# Activity
What the task needs is the data below, written out verbatim.

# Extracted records
● ● ● ●

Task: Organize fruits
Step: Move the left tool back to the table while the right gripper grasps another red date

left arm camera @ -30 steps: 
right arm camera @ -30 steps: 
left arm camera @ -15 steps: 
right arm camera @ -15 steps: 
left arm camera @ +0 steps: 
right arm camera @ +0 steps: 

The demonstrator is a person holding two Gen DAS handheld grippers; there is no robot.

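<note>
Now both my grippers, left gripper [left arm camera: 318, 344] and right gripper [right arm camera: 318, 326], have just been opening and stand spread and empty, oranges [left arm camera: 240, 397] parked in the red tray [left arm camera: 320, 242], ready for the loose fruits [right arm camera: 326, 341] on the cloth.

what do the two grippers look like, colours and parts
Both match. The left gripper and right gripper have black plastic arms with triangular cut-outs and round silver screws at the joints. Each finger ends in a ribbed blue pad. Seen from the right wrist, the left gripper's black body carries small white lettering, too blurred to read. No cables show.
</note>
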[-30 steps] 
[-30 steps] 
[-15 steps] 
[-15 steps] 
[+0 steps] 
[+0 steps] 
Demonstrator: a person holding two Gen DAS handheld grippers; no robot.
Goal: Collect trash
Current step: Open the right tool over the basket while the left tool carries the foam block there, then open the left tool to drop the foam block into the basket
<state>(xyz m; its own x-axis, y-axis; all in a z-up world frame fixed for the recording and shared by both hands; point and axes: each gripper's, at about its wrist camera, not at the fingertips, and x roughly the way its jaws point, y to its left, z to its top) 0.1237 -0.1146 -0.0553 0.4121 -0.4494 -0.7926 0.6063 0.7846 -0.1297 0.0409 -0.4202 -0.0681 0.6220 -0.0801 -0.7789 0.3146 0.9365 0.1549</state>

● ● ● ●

# Answer to this exercise
Task: Organize fruits
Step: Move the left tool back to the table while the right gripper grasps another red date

left arm camera @ -30 steps: 
right arm camera @ -30 steps: 
left arm camera @ -15 steps: 
right arm camera @ -15 steps: 
left arm camera @ +0 steps: 
right arm camera @ +0 steps: 

The demonstrator is a person holding two Gen DAS handheld grippers; there is no robot.

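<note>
Now both my grippers, left gripper [left arm camera: 318, 344] and right gripper [right arm camera: 318, 326], have just been opening and stand spread and empty, oranges [left arm camera: 240, 397] parked in the red tray [left arm camera: 320, 242], ready for the loose fruits [right arm camera: 326, 341] on the cloth.

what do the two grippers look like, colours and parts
Both match. The left gripper and right gripper have black plastic arms with triangular cut-outs and round silver screws at the joints. Each finger ends in a ribbed blue pad. Seen from the right wrist, the left gripper's black body carries small white lettering, too blurred to read. No cables show.
</note>
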[-30 steps] 
[-30 steps] 
[-15 steps] 
[-15 steps] 
[+0 steps] 
[+0 steps] 
Demonstrator: a person holding two Gen DAS handheld grippers; no robot.
Goal: Collect trash
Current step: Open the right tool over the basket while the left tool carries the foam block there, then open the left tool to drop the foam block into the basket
<state>(xyz m; its own x-axis, y-axis; all in a z-up world frame fixed for the recording and shared by both hands; point and axes: each gripper's, at about its wrist camera, not at the fingertips, and x roughly the way its jaws point, y to its left, z to its top) 0.1237 -0.1146 -0.0553 0.4121 -0.4494 -0.7926 0.6063 0.7846 -0.1297 0.0409 -0.4202 -0.0681 0.6220 -0.0801 -0.7789 0.3146 0.9365 0.1549</state>

That concludes the answer.